NOT MANY bank customers in Slovakia feel personally vulnerable because of the global financial crisis. This was the finding from a survey carried out by the market research firm Synovate.
About 9 percent of Slovak bank customers said they feel exposed to global financial risks, the fourth lowest figure after Poland, the Czech Republic and Saudi Arabia.
The Russian Federation, in contrast, had the highest number of worried bank customers in the region, at 36 percent.
In Slovakia, only 16 percent of bank customers said they anticipated a worsening of their financial situation in the near future, according to the survey, as reported by the SITA newswire in mid May.
More than half of Slovaks surveyed attributed the current crisis to “greed” by western banking houses and financial institutions as well as to a lack of rules and appropriate government oversight of the banking sector in industrialised countries.

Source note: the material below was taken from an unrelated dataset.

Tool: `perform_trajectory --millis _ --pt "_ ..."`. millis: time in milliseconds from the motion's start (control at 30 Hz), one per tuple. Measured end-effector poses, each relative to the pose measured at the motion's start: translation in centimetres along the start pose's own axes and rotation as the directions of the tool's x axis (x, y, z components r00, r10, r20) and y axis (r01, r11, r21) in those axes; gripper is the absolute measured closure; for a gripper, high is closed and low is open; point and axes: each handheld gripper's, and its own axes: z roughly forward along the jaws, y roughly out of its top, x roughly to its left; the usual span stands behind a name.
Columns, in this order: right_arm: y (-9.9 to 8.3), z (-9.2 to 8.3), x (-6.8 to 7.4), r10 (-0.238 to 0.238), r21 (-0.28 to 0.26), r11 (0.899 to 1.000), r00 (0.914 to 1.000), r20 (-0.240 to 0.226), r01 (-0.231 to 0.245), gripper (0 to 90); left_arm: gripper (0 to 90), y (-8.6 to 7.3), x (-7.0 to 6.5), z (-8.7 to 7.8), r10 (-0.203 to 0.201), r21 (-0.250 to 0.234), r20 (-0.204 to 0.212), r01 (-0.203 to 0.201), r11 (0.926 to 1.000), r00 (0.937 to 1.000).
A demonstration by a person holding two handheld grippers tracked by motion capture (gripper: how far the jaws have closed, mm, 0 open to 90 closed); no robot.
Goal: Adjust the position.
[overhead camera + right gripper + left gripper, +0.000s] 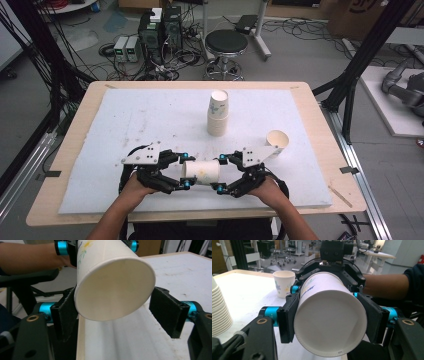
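A white paper cup (200, 172) with a small printed flower lies level above the white mat, near the table's front edge. My left gripper (185, 170) is shut on one end of it; in the left gripper view both pads (288, 320) press on the cup (329, 322). My right gripper (220, 173) straddles the other end. In the right gripper view the cup (112, 285) sits between the jaws: the left pad (65, 315) is against its wall, the right pad (167, 312) stands clear of it, so this gripper is open.
A stack of paper cups (218, 115) stands mid-mat, seen at the left edge in the left gripper view (219, 310). A single upright cup (276, 141) stands right of the grippers. The white mat (125, 115) covers the wooden table. A stool (226, 45) stands beyond it.
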Motion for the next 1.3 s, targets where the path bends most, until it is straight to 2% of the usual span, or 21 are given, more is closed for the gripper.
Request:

The survey also indicated that if Slovak bank customers need financial advice, 41 percent of those surveyed preferred to consult with family members, 10 percent turned to friends and 41 percent visited a bank or a financial advisor.
“When answering the question about how would they invest an unexpected windfall of €1 million, 34 percent of the Slovaks in the survey said that they would buy a family house or replace their existing one with a bigger one,” the survey reported. “To secure property for children was the second choice proffered by 12 percent of those surveyed, while 13 percent of Slovaks thought they would spend the money on purchasing a car, goods or a holiday and 9 percent would invest the winnings into time deposits or savings deposits.”
The Synovate market research firm conducted the survey between October and December 2009 on a sample of 1,000 bank customers in each of the following 13 countries: Russia, Poland, Ukraine, Slovakia, Hungary, the Czech Republic, Greece, Serbia, Bulgaria, Romania, Turkey, the United Arab Emirates and Saudi Arabia.